Pay Less Inheritance Tax with Business Relief

The government has seen a nearly 10% increase in the amount of inheritance tax (IHT) paid between April to July 2023 compared to the same period last year. To avoid leaving a hefty bill for your beneficiaries, it’s important to plan ahead. The Times wrote about one strategy to reduce your IHT bill, by investing in shares that qualify for business relief.

What is Inheritance Tax?

Inheritance tax is a tax payable on the estate of a deceased person. It is calculated at a rate of 40% on the portion of the estate that exceeds the individual’s allowance. Currently, each individual has an allowance of £325,000, meaning that any amount above this threshold is subject to inheritance tax. However, there are additional allowances for leaving property to children or grandchildren, with an extra allowance of £175,000. Married couples and civil partners can effectively double their allowance to £1 million.

Why is the Number of Households Liable for Inheritance Tax Increasing?

While only 4% of households are currently liable for inheritance tax, this number is increasing due to frozen allowances and rising house prices. The government has kept the allowances unchanged for many years, while house prices have surged. In the UK, more than 700,000 homes are worth over £1 million.

Ways to Avoid Inheritance Tax

There are several methods to avoid or reduce inheritance tax. One commonly mentioned approach is to give money away during your lifetime. If a gift is made at least seven years before death, it will not be subject to inheritance tax. Additionally, there are annual gifting allowances of up to £3,000, and additional gifts can be made for weddings or civil ceremonies. Regularly giving away money from excess income is also allowed, as long as it does not affect your own standard of living.

Using Business Relief to Reduce Inheritance Tax

For those who don’t want to give away large sums of money or are willing to take on more risk, business relief can be an effective option. Investing in shares of companies that qualify for business relief can eliminate inheritance tax liability after holding the shares for at least two years.

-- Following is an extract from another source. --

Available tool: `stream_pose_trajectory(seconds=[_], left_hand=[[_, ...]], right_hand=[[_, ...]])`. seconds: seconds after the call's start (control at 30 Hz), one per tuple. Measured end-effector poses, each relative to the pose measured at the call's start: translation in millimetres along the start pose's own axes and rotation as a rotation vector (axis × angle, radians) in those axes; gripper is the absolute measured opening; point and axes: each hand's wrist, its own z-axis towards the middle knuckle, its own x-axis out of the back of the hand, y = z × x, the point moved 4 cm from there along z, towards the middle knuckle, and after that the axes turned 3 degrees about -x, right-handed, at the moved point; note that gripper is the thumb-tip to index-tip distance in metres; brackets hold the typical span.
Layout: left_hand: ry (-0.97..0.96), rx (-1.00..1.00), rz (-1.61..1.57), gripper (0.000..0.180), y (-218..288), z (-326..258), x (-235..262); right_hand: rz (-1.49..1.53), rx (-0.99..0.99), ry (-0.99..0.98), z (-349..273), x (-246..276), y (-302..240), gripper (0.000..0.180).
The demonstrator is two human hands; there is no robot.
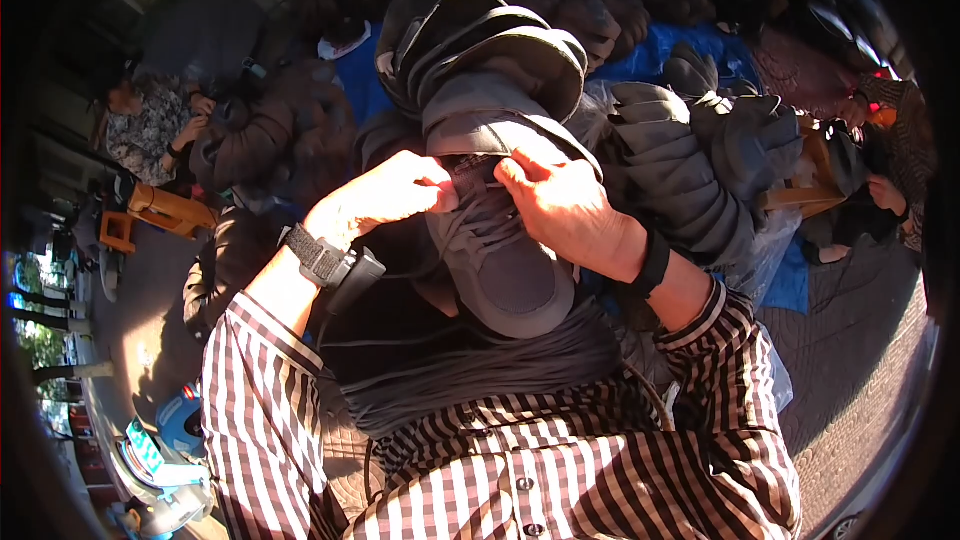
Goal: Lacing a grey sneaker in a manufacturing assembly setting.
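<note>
Striped shirt sleeves (pixel 270 410) in dark red and white fill the lower edge, the forearms rising from them toward a dark grey sneaker (pixel 495 240) held up in the middle of the view, its toe pointing down toward the chest and its sole turned away. Left hand (pixel 385 195) has its fingers curled and pressed together at the upper lacing, pinching what looks like a lace end; a black strap with a small dark box (pixel 330 265) sits on that wrist. Right hand (pixel 555 200) meets it from the other side, thumb and forefinger pinched on the lace (pixel 490 185) just beside the tongue, and a black band (pixel 655 262) circles its wrist. Behind the sneaker more dark shoes (pixel 480 45) are stacked, touching it at the top, on a heap of grey padded jackets (pixel 690 160) spread over a blue tarp (pixel 660 50). An orange boxy thing (pixel 165 208) lies at the left, near a seated person in a patterned top (pixel 150 125). Brick paving (pixel 850 340) lies bare at the lower right, beyond the edge of the tarp.
</note>
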Motion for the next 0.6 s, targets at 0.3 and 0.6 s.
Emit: stream_pose_trajectory(seconds=[0.3, 0.6], left_hand=[[0.034, -0.139, -0.242, 0.014, -5, 6, -7], [0.332, -0.076, 0.169, 0.009, 2, 9, -11]], right_hand=[[-0.076, 0.083, 0.208, 5, -19, 18, 0.035], [-0.094, -0.171, 0.148, -46, -19, 34, 0.016]])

The benefit of this strategy is that the money is free from inheritance tax after just two years, compared to the seven-year period for gifts. Additionally, as the investor, you retain access to the invested money. Withdrawals or dividends can be taken since the investment is held in your name.

The Drawbacks and Risks of Business Relief

The downside of business relief is that qualifying companies are typically smaller and higher risk. These companies may be private firms or listed on the AIM market. There is a possibility of losing money if the chosen companies underperform or go bankrupt. Shares of smaller companies can also be more challenging to sell compared to larger ones listed on the FTSE 100 and FTSE 250 stock exchanges.

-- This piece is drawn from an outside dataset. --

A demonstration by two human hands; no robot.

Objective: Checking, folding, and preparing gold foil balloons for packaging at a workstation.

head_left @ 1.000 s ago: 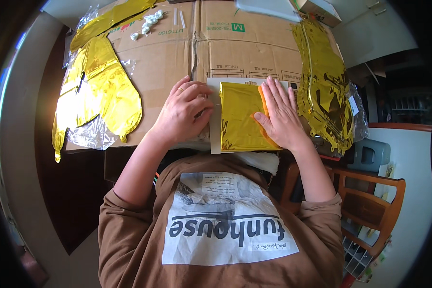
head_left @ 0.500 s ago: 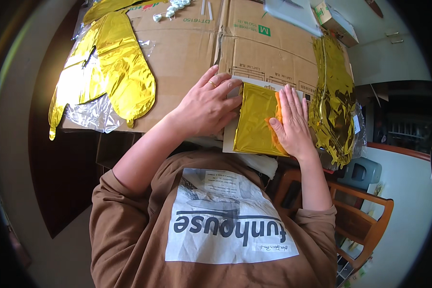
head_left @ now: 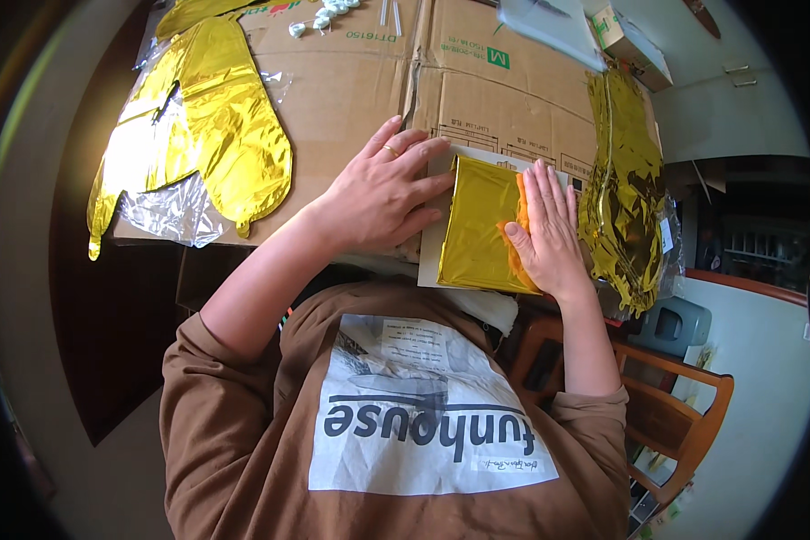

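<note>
A gold foil balloon [head_left: 479, 229], folded into a flat rectangle, lies on a pale card [head_left: 430, 245] near the table's front edge. My right hand [head_left: 549, 229] rests flat, fingers stretched out, over an orange cloth [head_left: 520, 247] along the right side of the folded foil. The cloth is mostly hidden under the palm. At the left edge of the foil is my left hand [head_left: 382, 193], fingers spread, a fingertip reaching the card and foil. It grips nothing.
Flattened cardboard [head_left: 351, 99] covers the table. An unfolded gold foil balloon [head_left: 234, 117] lies on clear plastic [head_left: 175, 213] at left. A stack of gold foil [head_left: 623, 180] hangs over the right edge. Small white pieces [head_left: 324, 18] and a box [head_left: 630, 45] sit farther back. A wooden chair [head_left: 675, 414] stands at right.
My left hand has shifted slightly left, away from the foil. My right hand stays almost still on the orange cloth.
</note>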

Another risk is the uncertainty of whether a company will maintain its qualification for business relief. There is a chance that a qualifying company may later list on the London Stock Exchange’s main market, which would result in the loss of its qualification for IHT relief.

How to Qualify for Business Relief?

Business relief is primarily intended to ensure the continuity of a business after the death of its owner. However, individuals who don’t own a business can still access this relief by investing in private companies likely to qualify. Shares in AIM-listed companies can be purchased directly, or a broader range of companies can be invested in through an AIM ISA or AIM portfolio.

Specialist investment companies also offer estate planning solutions by investing in a portfolio of privately-owned companies on behalf of investors. These investment companies may focus on specific sectors, such as renewable energy.

Conclusion

While inheritance tax liability affects a small percentage of households, the number is increasing due to stagnant allowances and rising house prices. To reduce your inheritance tax bill, careful planning is necessary. Utilising business relief by investing in qualifying shares can be a viable strategy, but it’s important to consider the risks associated with investing in smaller, higher-risk companies. Consulting a financial advisor or specialist investment company can help you navigate the complexities of business relief and ensure the most suitable approach for your circumstances.